The researchers said price discounting was one of the few remaining marketing strategies available to cigarette retailers in Victoria, following a complete ban on displaying tobacco products at point of sale.
And you've just made that easier, haven't you, you fucknuts? Point of sale material costs money, and since you frothing tobaccophobes have removed that overhead they can now afford to discount more than they could. I'd speculate that the payoff in additional turnover is worth more in areas where disposable income is low - smokers there will generally be more price conscious - than in areas where the locals are so minted even the cleaning ladies smoke $30 Montecristo singles. Does that help make sense of your shocking and unforeseen results?

Probably not if this is anything to go by.
Quit executive director Fiona Sharkie said that as a tool for getting people not to start smoking or to quit, ''price is the biggest lever we can pull''.
No, Fi. As a tool for getting people to start smoking Chop Chop and smuggled baccy instead of products that are regulated, quality controlled and contribute tax price is the biggest lever you can pull. Look, right, it works that way with illicit drugs:
The drug goes by many names: methylamphetamine, N-methylamphetamine, desoxyephedrine, speed, and — most commonly — meth. Regardless of what it is called, methamphetamine is absolutely one of the most dangerous and addictive drugs on the black market today.
Physiologically, meth is very addictive. ... Psychologically, meth provides the euphoria that so many people crave.

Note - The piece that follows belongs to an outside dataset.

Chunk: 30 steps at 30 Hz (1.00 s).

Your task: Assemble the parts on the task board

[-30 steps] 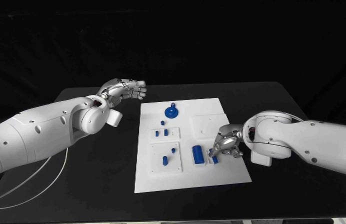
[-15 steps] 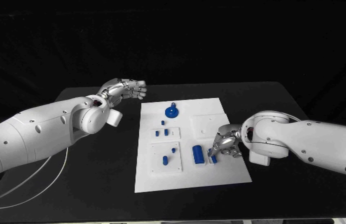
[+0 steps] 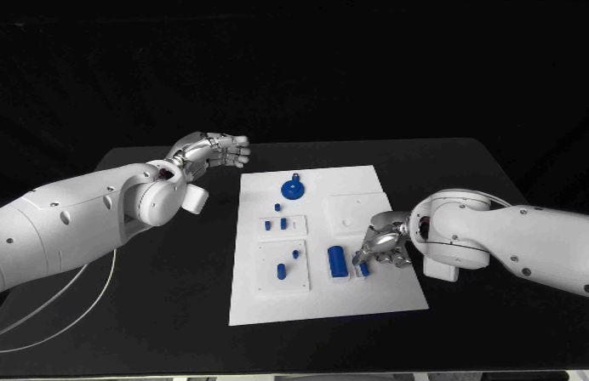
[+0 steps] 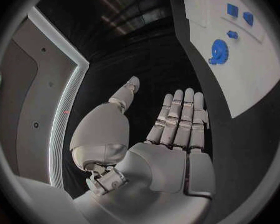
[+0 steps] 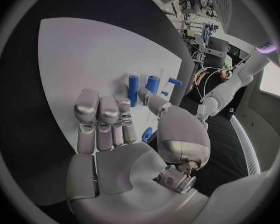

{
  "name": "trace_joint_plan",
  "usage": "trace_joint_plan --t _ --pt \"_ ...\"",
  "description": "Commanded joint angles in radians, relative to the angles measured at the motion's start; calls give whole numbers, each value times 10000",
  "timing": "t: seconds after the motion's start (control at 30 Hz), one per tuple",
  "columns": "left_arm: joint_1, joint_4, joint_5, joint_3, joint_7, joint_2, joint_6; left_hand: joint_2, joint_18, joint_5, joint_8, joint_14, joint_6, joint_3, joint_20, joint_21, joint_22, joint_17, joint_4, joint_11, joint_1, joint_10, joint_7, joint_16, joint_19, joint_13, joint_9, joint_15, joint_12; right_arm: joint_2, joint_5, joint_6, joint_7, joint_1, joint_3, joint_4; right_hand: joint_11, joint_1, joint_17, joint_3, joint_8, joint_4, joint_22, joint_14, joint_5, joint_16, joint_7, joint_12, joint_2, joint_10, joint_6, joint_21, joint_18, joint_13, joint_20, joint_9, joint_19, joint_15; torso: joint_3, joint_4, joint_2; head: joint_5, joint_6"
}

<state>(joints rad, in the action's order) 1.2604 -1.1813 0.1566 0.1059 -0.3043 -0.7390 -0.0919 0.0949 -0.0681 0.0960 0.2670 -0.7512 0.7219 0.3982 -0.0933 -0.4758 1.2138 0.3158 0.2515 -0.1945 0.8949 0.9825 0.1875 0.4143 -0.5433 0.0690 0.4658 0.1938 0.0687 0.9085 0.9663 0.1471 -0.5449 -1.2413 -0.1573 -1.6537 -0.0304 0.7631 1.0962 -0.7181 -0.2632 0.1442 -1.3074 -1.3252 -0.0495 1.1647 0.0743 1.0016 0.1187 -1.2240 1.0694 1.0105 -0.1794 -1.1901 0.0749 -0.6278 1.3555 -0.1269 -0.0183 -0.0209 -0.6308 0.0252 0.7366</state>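
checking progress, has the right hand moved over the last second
Barely. The right hand has crept slightly toward the long blue piece on the white board.

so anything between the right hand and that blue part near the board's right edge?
Nothing visible. The right hand is already over the task board, fingers right at the small blue part. Whether it grips the part can't be told.

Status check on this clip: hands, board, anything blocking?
Left hand open, off the task board. Right hand low over the board's right edge, at a small blue part; grip unclear. Nothing in the way.
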Motion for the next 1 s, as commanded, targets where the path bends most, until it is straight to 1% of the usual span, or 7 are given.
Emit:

This is all true, but it does not explain the popularity of such a harmful and dangerous product. Suppliers of drugs, consumers of drugs, and even drug addicts have long been known to be "rational" as a group — yes, rational, but stick with me. They respond to changes in prices; they respond to quality differentials and to changes in quality. They also respond — rationally — to changes in risk. So if drug users select their drug of choice using a rational decision-making process, what explains this "march to the bottom" and the emergence of meth in illegal drug markets?

The answer is that crystal meth is a cheap date; it has been referred to as the poor man's cocaine. Cocaine and meth are both stimulants, so it is reasonable to assume that they appeal to the same subset of drug users. During cocaine's heyday, meth was nearly extinct on the illegal market.

This changed with Reagan's "War on Drugs," which was effective in raising prices for illegal drugs by imposing greater risks and thus higher costs on production, distribution, and consumption. The initial shock of the war on drugs sent black-market entrepreneurs back to the drawing board; they needed to reduce their risk and their costs. What they came back with included highly potent marijuana, crack cocaine, and crystal meth.
What you're doing, Fi, is much the same thing. People who smoke want to smoke. They enjoy smoking. And if you price regular tobacco out of the reach of some people they will go looking for an alternative, which will invariably be either of lower quality or illegally supplied or more harmful than regulated, shop bough tobacco. Quite possibly it will be all three.

Call it addiction if you want to - I'm sure you will - but the simple facts are that there are people who want to smoke and people who are prepared to supply tobacco to them. You will not be successful in changing human nature, but you may succeed if your aim is to drive them towards a more harmful alternative that doesn't even provide a few bucks for the treasury.